Former city commissioner points to Single-Member District system going into effect for 2020 campaign
Former three-term Sarasota Mayor Fredd Atkins has filed as a candidate for the Sarasota County Commission District 1 seat.
Atkins issued a news release on Sept. 4, saying that his wife, Shelia, accompanied him that morning to the Sarasota County Supervisor of Elections Office.
“If elected in November 2020, he would be the first Democrat to serve on the board in 50 years and the first African American male,” the release points out.
Former County Commissioner Carolyn Mason — a Newtown resident like Atkins — served on the board from November 2008 until November 2016, having to step down because of term limits.
Atkins will kick off his campaign with a fundraiser on Wednesday Sept. 25, at the Columbus Banquet Hall, which is located at 4880 Fruitville Road in Sarasota 34232, the release notes.
“This is an historic election for the county, and certainly for me,” said Atkins in the release. “For too long this commission has turned its back on the citizens of the county by allowing over-development, ignoring key environmental issues and not facilitating access to affordable housing for everyone,” he added in the release.
“I plan to move our county forward on these issues by being the first one to break the shackles of the one-party Republican monopoly and its special interests.
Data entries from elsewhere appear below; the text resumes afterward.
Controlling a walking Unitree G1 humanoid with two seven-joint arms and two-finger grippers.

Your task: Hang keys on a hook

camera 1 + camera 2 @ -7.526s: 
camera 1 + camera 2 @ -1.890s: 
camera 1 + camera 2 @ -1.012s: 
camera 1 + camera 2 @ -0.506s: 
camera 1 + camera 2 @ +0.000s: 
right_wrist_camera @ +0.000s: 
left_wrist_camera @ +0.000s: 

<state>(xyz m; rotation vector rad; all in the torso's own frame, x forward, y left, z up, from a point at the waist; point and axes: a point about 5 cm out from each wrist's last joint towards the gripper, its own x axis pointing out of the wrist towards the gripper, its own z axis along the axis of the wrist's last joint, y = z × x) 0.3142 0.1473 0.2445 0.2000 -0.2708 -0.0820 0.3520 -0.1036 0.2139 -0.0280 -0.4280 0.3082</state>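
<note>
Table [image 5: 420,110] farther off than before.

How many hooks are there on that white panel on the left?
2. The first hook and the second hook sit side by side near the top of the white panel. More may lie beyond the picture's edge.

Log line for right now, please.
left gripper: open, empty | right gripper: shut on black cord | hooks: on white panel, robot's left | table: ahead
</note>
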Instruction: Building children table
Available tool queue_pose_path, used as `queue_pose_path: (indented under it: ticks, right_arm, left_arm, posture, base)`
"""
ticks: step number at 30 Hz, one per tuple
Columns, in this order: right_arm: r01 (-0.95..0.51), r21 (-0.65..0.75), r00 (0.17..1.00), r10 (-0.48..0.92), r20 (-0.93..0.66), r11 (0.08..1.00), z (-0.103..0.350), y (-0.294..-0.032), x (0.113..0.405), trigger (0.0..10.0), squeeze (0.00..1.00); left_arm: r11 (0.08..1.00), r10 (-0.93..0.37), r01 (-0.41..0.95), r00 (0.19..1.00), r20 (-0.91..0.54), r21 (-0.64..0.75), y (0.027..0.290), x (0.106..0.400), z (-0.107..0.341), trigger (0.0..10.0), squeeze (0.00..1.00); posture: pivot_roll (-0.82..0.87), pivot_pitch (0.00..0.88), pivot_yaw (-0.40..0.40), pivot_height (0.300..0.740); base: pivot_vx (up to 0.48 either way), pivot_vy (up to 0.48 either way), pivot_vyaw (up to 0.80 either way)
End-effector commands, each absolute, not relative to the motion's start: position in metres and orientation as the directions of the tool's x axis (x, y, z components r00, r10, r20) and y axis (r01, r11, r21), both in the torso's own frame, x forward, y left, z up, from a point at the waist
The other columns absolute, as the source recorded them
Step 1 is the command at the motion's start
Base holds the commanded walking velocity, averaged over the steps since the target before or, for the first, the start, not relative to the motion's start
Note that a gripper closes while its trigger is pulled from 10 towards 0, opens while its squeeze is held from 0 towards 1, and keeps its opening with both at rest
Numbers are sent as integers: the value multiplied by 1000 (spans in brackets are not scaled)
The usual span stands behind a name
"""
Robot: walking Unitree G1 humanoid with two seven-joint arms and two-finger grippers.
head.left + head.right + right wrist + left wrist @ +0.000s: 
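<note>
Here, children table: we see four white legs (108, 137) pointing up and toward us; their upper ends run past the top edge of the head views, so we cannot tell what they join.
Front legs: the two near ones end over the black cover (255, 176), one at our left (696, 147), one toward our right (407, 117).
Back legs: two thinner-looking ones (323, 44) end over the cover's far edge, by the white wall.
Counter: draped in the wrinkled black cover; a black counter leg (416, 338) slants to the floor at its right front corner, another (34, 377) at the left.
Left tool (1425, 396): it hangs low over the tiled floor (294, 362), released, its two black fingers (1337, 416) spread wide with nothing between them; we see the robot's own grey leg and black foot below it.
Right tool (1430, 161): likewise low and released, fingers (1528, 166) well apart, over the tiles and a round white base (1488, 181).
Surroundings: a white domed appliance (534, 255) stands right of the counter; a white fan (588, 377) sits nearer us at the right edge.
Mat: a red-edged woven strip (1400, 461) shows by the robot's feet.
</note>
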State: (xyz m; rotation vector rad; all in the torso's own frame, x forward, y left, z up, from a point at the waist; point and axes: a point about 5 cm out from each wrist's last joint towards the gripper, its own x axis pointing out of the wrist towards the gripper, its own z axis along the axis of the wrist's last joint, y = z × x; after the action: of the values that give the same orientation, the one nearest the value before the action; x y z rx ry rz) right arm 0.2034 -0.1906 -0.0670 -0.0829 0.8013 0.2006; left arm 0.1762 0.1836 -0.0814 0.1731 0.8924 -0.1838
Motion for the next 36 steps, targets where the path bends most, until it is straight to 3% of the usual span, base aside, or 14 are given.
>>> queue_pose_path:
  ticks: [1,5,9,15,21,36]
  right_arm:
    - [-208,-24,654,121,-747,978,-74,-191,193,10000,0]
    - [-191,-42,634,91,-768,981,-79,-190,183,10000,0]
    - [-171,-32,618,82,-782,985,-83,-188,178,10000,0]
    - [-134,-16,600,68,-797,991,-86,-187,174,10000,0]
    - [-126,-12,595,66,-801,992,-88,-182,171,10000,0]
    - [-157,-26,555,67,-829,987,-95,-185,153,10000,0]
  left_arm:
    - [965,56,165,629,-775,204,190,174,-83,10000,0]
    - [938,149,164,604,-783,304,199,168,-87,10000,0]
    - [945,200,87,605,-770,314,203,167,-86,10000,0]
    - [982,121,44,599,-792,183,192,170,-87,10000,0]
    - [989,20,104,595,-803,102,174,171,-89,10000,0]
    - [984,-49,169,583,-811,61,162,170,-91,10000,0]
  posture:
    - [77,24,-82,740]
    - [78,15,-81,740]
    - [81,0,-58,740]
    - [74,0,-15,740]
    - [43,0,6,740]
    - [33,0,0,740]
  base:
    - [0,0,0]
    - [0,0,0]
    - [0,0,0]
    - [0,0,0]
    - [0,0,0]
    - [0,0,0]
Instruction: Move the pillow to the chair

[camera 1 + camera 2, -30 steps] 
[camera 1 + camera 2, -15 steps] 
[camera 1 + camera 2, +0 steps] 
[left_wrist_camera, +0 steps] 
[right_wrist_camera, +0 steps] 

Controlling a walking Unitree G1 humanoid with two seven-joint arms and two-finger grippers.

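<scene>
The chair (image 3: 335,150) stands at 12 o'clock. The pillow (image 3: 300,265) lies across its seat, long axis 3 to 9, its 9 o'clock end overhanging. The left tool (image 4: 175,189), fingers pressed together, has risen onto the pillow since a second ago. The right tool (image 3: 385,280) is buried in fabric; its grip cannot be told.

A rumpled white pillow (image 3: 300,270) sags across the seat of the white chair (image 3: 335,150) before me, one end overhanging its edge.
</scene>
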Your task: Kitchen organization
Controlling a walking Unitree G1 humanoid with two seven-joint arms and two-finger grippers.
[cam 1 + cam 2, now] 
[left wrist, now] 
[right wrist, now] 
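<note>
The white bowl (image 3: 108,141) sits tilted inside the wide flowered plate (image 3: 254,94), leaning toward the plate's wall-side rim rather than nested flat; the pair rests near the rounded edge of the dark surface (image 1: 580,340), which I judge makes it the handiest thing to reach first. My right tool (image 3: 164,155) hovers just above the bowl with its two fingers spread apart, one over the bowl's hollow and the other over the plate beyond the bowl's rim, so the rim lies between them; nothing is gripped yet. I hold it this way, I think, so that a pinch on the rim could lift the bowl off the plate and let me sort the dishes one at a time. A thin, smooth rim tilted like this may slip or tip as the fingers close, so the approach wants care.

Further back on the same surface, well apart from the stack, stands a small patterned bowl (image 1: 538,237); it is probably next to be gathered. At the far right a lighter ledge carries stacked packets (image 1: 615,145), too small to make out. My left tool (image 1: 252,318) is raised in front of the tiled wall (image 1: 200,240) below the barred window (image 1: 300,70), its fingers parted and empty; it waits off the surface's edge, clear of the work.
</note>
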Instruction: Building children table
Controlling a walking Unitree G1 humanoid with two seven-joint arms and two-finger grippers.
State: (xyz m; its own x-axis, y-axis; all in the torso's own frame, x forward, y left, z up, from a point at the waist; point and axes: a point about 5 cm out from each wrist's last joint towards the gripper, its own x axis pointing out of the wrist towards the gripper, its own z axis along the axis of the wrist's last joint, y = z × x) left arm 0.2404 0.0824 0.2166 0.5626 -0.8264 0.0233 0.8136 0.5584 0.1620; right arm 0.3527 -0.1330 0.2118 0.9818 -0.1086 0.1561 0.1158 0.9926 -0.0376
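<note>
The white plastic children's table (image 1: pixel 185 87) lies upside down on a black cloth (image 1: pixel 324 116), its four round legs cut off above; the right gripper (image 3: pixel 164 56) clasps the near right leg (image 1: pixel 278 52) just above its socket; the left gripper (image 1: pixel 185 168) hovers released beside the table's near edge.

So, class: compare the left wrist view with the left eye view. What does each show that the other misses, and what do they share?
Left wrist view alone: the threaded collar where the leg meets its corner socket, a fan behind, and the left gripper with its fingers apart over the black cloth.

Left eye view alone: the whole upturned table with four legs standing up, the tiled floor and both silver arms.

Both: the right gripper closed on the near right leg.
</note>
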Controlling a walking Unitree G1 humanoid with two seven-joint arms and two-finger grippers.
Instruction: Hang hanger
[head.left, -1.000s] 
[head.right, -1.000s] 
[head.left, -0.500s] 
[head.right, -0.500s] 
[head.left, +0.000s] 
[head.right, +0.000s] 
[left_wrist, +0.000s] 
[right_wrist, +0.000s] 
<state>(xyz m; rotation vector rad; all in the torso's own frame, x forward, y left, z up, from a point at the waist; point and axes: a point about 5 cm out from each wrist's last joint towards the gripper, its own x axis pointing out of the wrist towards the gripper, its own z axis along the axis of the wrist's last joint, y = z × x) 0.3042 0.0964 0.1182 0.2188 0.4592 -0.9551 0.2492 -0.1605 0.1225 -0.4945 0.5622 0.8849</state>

Our quality of life is at stake here,” he continued. “Our current county commissioner has voted the party line, and has not represented the interests of our district or even the county at large,” Atkins said.
Commissioner Michael Moran, who was elected to the District 1 seat in 2016, has not announced yet whether he will seek a second term on the board.
The County Commission has been pursuing the redrawing of district boundaries, asserting that the population growth in the county since the 2010 Census was taken has resulted in the districts being out of balance. Last week, the commissioners voted 4-1 to proceed with creating new maps before the end of this year, as allowed by state law and the Sarasota County Charter. (See the related story in this issue.)
Atkins also was a candidate for the District 1 seat in 2016. Moran defeated him by taking 58.46% of the vote, Sarasota County Supervisor of Elections Office records show.
A Sarasota News Leader review of the precincts Atkins won found that the majority of them were in District 1.
In 2020, for the first time since the early 1990s, voters will elect candidates via the Single-Member District method. That means a person will be able to vote only for a candidate who lives in the same district as the voter.
Atkins pointed out in his press release that he won District 1 in 2016. The district “has a Democratic voter registration edge,” the release notes.
“District 1 covers much of northern and eastern Sarasota County,” the release points out. It includes educational institutions — New College of Florida and the Ringling College of Art + Design — plus such diverse cultural and commercial entities as the Ringling Museum, the Historic Asolo Theater, Myakka River State Park, the Celery Fields and the Sarasota-Bradenton International Airport.
“If the commission does not gerrymander this district,” Atkins said in the release, “we definitely will be favored to win. If they do change the district, we will just work harder.”
In 2016, Atkins raised a total of $44,915 for his commission campaign, his final finance report said, and he spent all of those funds.
In contrast, Moran raised $102,387.99, as shown in his last campaign finance report for the race. He also spent all of his funds.
A broad resume
“Fredd is an icon in [District 1],” said Sarasota City Commissioner and former Mayor Willie C. Shaw in the Atkins news release. “As a social worker, teacher, entrepreneur, city commissioner and mayor, he has the experience to lead Sarasota County into the future,” Shaw added. “He will be an honest and independent county commissioner, really serving the people of District 1 for the first time, and serving all citizens in the county.”
Atkins is a life-long resident of Sarasota, the release points out. He says in his resume that he was born in a “shotgun shack” in the former segregated community of Overtown. He moved to Newtown in 1958, the news release adds.
A Sarasota High School graduate, Atkins earned an associate’s degree from Manatee Junior College and then a Bachelor of Arts in interdisciplinary social sciences from the University of South Florida, his resume says. He has been a social worker, a substance abuse counselor, a teacher and a small business owner, the resume notes.
Additionally, he “worked closely with parents and students” in the public schools, it says.
He lists the following among his accomplishments while serving as a Sarasota city commissioner and mayor: adding Sarasota Bay to the National Estuary Program; building an advanced wastewater treatment facility in the city; and the construction of the Robert L. Taylor Community Complex.